A journalist at CBS affiliate KTVT Dallas filed a report while almost on his stomach. Another reporter was close enough that viewers could hear the early Friday morning bomb that killed one of the four snipers who fatally shot four Dallas Police Department officers and one Dallas Area Rapid Transit policeman, and wounded seven other Dallas PD officers and two civilians during a peaceful protest.
“On several instances, reporters were told to get back and get down,” Gary Schneider, president and general manager of CBS owned and operated stations, he told Broadcast and Cable. “It was a pretty harrowing experience but we got solid coverage.”
Journalists were already at the demonstration condemning the police shootings of two African American men when shots rang out just as it was ending. Schneider said having reporters on scene was invaluable, as those at CBS and many other stations quickly switched gears to launch wall-to-wall coverage, at times in the line of fire.
The attack by four snipers was in retaliation to two police killings of African American men this week. Three snipers are in custody and the fourth was killed by a bomb Dallas police set off via a robot device after he exchanged gunfire with officers from a parking garage.
“He was upset about Black Lives Matter,” Dallas Police Chief David Brown said at a news conference. “He was upset about the recent police shootings. He was upset at white people. The suspect stated he wanted to kill white people, especially white officers.”

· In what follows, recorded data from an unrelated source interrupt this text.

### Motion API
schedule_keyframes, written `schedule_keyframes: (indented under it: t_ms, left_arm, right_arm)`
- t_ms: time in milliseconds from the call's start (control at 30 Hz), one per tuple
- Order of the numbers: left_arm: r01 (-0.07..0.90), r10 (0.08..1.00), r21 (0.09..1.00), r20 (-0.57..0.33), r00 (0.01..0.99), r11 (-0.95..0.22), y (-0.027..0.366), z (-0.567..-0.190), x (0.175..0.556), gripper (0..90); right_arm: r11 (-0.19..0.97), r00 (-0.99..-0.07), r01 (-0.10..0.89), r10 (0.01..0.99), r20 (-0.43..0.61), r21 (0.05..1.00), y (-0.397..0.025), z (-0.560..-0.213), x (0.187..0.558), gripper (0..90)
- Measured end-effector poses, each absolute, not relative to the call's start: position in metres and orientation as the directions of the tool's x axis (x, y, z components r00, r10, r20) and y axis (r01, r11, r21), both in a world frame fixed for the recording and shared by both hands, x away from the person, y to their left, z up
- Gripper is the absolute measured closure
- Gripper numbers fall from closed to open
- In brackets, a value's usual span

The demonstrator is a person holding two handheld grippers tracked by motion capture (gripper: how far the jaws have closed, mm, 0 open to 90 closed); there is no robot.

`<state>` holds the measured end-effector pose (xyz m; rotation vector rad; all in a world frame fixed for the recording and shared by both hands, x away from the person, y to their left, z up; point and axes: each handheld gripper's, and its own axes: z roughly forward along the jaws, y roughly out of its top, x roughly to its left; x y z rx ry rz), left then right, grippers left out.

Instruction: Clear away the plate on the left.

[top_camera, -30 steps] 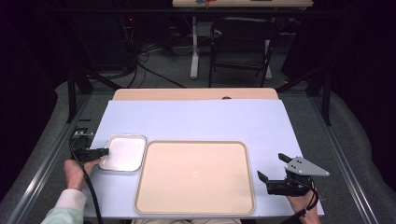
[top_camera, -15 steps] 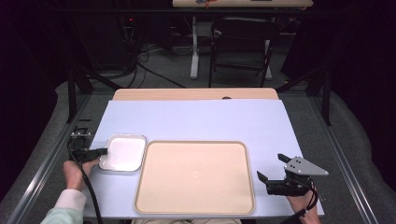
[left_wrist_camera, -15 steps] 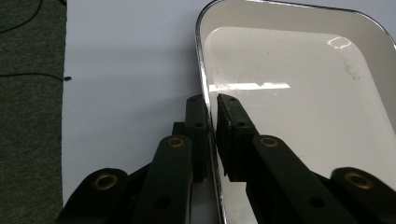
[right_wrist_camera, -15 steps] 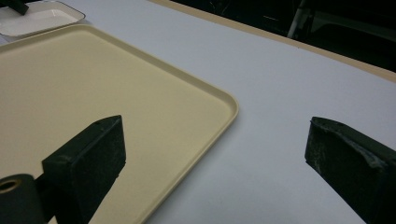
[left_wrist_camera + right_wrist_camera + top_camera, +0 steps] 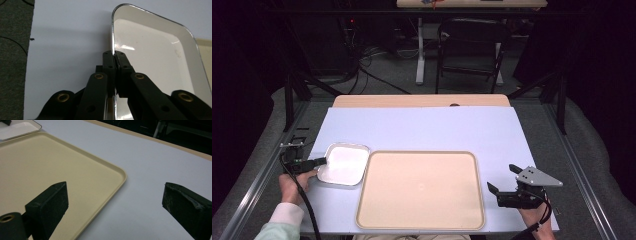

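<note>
Fingers of my left tool (image 5: 114, 58) are clamping the left rim of the white metal tray (image 5: 343, 164), which is sitting on the desk (image 5: 422, 130) just beside the beige tray (image 5: 421, 190). My right tool (image 5: 504, 189) is resting spread wide, gripping nothing.

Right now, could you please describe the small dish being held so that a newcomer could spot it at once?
On the pale blue table cover, look left of the large beige tray. The small white dish sits there, its rim pinched by the left gripper. Its glossy white inside and shiny metal edge set it apart.
</note>
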<state>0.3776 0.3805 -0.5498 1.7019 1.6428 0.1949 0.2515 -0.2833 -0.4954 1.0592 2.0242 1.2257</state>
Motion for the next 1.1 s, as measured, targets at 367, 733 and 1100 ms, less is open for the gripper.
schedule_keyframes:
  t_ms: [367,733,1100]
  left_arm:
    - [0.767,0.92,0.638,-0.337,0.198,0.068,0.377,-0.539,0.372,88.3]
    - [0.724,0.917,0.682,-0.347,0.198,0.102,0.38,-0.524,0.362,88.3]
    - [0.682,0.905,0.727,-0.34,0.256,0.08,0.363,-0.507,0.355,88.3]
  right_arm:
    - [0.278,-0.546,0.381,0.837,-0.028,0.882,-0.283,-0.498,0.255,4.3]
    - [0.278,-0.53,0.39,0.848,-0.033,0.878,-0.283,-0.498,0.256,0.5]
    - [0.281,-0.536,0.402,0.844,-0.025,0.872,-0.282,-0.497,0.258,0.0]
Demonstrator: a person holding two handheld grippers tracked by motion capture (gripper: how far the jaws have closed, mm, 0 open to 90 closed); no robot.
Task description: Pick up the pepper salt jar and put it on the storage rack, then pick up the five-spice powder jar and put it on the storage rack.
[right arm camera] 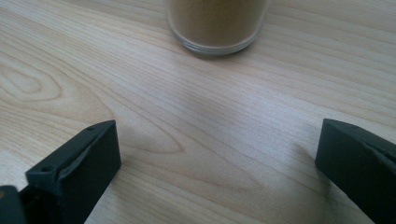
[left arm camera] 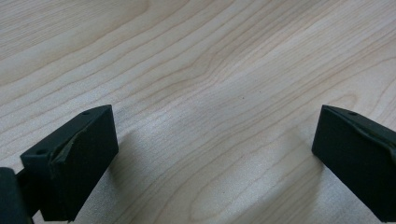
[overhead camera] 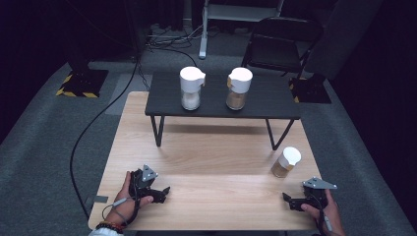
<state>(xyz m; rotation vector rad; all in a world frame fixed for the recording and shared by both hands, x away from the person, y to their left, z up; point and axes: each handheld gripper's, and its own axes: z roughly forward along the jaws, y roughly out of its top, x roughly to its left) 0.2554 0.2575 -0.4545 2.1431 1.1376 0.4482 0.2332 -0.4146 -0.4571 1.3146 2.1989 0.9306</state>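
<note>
A small jar (overhead camera: pixel 286 162) with a white lid and brown contents stands on the wooden table (overhead camera: pixel 211 157) at the right; its base (right arm camera: pixel 217 23) shows ahead in the right gripper view. My right gripper (overhead camera: pixel 286 200) rests near the front right edge, just short of that jar, open and empty (right arm camera: pixel 215 135). My left gripper (overhead camera: pixel 164 193) lies near the front left edge, jaws wide apart over bare wood (left arm camera: pixel 214 126). On a low black shelf (overhead camera: pixel 265 110) at the back stand a white-filled jar (overhead camera: pixel 191 88) and a brown-filled jar (overhead camera: pixel 238 88), both white-lidded.
The shelf stands on thin black legs (overhead camera: pixel 158 130) with a gap beneath it. Beyond the table are a black folding chair (overhead camera: pixel 278 44), a cable (overhead camera: pixel 93 123) on the grey carpet and a yellow-striped stand base (overhead camera: pixel 81 81).
</note>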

On Tuesday 37-year-old Alton Sterling was shot and killed during an altercation with two white officers who were responding to a call about a man threatening people with a gun at a convenience store in Baton Rouge, La. Witness videos show officers telling Sterling to get on the ground, then tackling and pinning him. He was shot several times.
On Wednesday 32-year-old Philando Castille was shot and killed by a police officer during a traffic stop for a broken tail light near Minneapolis. Castille’s girlfriend streamed a video with graphic aftermath of the shooting on Facebook Live.
CBSN, MSNBC, Fox News and CNN began airing footage Thursday evening and overnight, with the broadcast networks following in the early morning hours.
As stations went live shortly after 9 p.m. Thursday, it was unclear exactly what was happening.
“We were watching from Sky4 and the ground video,” anchor Steve Eager said on air. “And suddenly people started scattering from the Belo Gardens in downtown Dallas.”
KDFW’s Alex Boyer showed images of people hiding behind a sign.
“All of a sudden we started hearing what sounded to us like gunfire. Rapid gunfire,” he told Adweek. “It was shot after shot.”
NBC-owned KXAS showed a video of an eyewitness account, and video of the gunfire.
Stations launched live streams and turned to social media, continue to do so, to update viewers and show reactions to the incident.
Variety rounded up many networks’ immediate responses to the incident.
- Fox News’ Megyn Kelly, who hosts a 9 p.m. show, was among the first to bring the Dallas events to national television, presenting coverage that she explicitly told viewers was hard to describe with definition.
- CNN’s Don Lemon began covering the events early in the 10 p.m. hour.
- MSNBC and NBC News brought Brian Williams on to the cable network at 12:35 a.m. to anchor coverage; Williams would subsequently lead a special report on NBC at 1 a.m. NBC offered its MSNBC coverage as a simulcast for local stations overnight.
- Elaine Quijano led coverage for the CBSN live stream late Thursday evening, while Shepard Smith anchored for Fox News between 11 p.m. and 1 am., after Megyn Kelly led another hour, pre-empting the regularly scheduled Hannity.
- Wall to wall coverage continued in the morning, with Chris Cuomo and John Berman anchoring coverage for CNN
- Savannah Guthrie break into NBC programming at 5:20 a.m. to cover President Obama’s statement from Poland on the event
- Scott Pelley led coverage on CBS This Morning.
The escalating incidents of gun violence continue to set the nation further on edge.
“This is a terrible blow to the city of Dallas,” Dallas Mayor Mike Rawlings said on Friday morning’s Today Show. “This is a terrible blow to the United States of America.”